→ EXERCISE: Scan the following material for the string "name" and copy each line in which it appears.

::::::

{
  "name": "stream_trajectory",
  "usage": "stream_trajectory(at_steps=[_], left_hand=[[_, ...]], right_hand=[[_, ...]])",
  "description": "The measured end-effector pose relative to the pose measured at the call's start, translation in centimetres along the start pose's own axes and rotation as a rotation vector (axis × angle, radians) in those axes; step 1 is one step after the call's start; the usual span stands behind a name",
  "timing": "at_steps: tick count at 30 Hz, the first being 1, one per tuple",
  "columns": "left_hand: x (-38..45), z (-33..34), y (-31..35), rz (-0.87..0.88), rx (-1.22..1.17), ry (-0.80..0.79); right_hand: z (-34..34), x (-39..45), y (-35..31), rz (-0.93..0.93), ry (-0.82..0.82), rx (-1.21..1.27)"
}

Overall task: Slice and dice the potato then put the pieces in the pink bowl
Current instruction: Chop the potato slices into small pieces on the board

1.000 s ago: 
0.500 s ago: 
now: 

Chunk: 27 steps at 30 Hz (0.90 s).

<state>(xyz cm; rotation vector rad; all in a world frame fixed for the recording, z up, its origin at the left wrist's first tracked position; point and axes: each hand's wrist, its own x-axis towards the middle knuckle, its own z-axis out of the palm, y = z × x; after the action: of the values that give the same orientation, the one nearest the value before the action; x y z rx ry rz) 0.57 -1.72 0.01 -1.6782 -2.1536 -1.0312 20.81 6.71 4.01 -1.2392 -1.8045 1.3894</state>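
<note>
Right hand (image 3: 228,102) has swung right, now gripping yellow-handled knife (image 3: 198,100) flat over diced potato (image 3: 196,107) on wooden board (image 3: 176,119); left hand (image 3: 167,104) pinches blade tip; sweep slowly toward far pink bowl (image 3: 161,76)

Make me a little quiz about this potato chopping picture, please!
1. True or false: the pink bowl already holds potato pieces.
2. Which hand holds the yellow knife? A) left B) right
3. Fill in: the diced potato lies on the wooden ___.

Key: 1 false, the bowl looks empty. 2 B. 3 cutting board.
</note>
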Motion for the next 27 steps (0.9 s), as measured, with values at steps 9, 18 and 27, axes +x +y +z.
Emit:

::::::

→ OUTPUT OF THE TASK:
  "name": "stream_trajectory",
  "description": "The measured end-effector pose relative to the pose measured at the call's start, translation in centimetres along the start pose's own axes and rotation as a rotation vector (axis × angle, radians) in those axes; step 1 is one step after the call's start; the usual span stands behind a name",

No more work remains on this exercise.